GIVEN INFORMATION Block Start
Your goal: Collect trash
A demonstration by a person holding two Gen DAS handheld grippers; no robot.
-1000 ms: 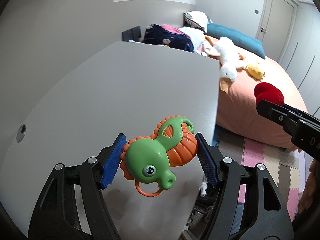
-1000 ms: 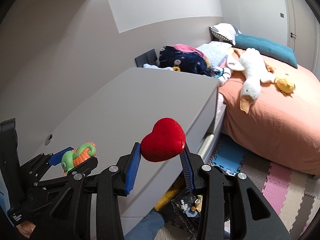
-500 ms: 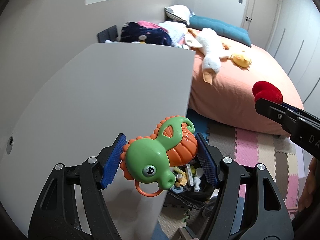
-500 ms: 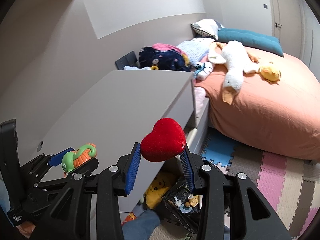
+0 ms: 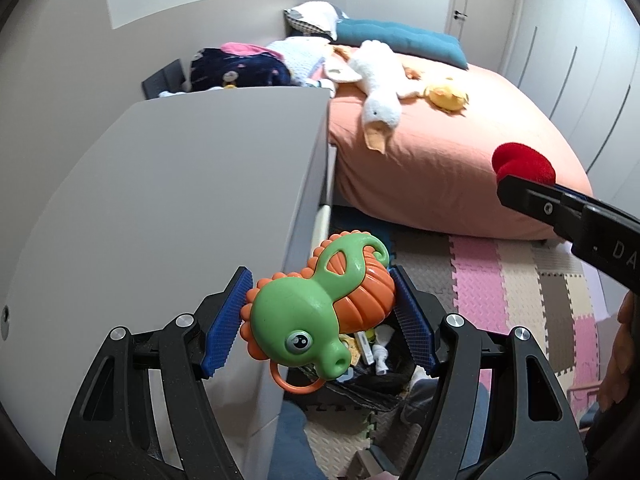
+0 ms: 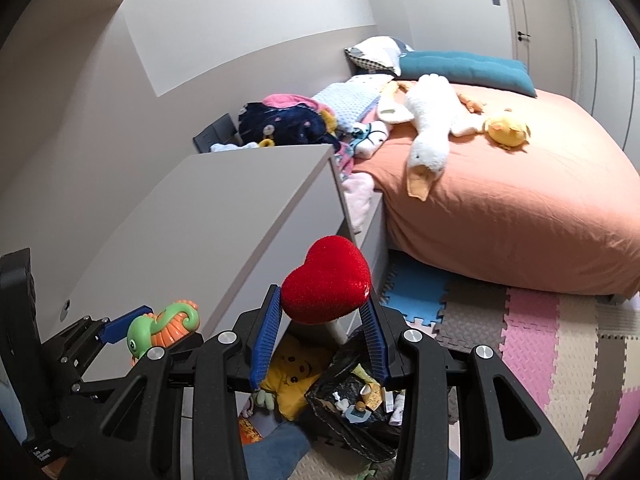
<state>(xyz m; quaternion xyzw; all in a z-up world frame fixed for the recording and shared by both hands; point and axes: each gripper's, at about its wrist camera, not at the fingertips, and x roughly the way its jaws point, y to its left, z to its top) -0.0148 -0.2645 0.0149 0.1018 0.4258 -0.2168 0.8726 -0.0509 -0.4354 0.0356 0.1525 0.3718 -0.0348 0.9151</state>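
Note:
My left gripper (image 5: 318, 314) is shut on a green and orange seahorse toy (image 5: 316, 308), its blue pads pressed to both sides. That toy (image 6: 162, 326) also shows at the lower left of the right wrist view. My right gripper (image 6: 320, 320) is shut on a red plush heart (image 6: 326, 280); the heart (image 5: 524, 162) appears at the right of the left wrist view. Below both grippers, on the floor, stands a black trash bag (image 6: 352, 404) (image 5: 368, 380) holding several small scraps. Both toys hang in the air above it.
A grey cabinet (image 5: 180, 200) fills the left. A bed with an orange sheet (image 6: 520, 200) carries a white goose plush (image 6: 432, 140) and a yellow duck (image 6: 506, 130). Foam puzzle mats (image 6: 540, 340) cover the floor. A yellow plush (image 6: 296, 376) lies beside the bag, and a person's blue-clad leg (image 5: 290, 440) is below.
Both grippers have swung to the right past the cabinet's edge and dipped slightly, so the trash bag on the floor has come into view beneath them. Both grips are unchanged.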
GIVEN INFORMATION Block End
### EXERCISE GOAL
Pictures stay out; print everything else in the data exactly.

### THE ANSWER
Your goal: Collect trash
A demonstration by a person holding two Gen DAS handheld grippers; no robot.
-1000 ms: 
-1000 ms: 
-500 ms: 
-500 ms: 
+0 ms: 
+0 ms: 
<state>(xyz m; quaternion xyzw; all in a z-up world frame fixed for the recording and shared by both hands; point and axes: each gripper's, at about its wrist camera, not at the fingertips, and x roughly the way its jaws point, y to its left, z to its top) -0.0148 -0.2645 0.0149 0.1018 0.4258 -0.2168 0.8726 -0.0509 -0.4354 0.0356 0.1525 0.3718 -0.0348 0.9151</state>
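Note:
My left gripper (image 5: 318, 314) is shut on a green and orange seahorse toy (image 5: 316, 308), its blue pads pressed to both sides. That toy (image 6: 162, 326) also shows at the lower left of the right wrist view. My right gripper (image 6: 320, 320) is shut on a red plush heart (image 6: 326, 280); the heart (image 5: 524, 162) appears at the right of the left wrist view. Below both grippers, on the floor, stands a black trash bag (image 6: 352, 404) (image 5: 368, 380) holding several small scraps. Both toys hang in the air above it.
A grey cabinet (image 5: 180, 200) fills the left. A bed with an orange sheet (image 6: 520, 200) carries a white goose plush (image 6: 432, 140) and a yellow duck (image 6: 506, 130). Foam puzzle mats (image 6: 540, 340) cover the floor. A yellow plush (image 6: 296, 376) lies beside the bag, and a person's blue-clad leg (image 5: 290, 440) is below.
Both grippers have swung to the right past the cabinet's edge and dipped slightly, so the trash bag on the floor has come into view beneath them. Both grips are unchanged.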

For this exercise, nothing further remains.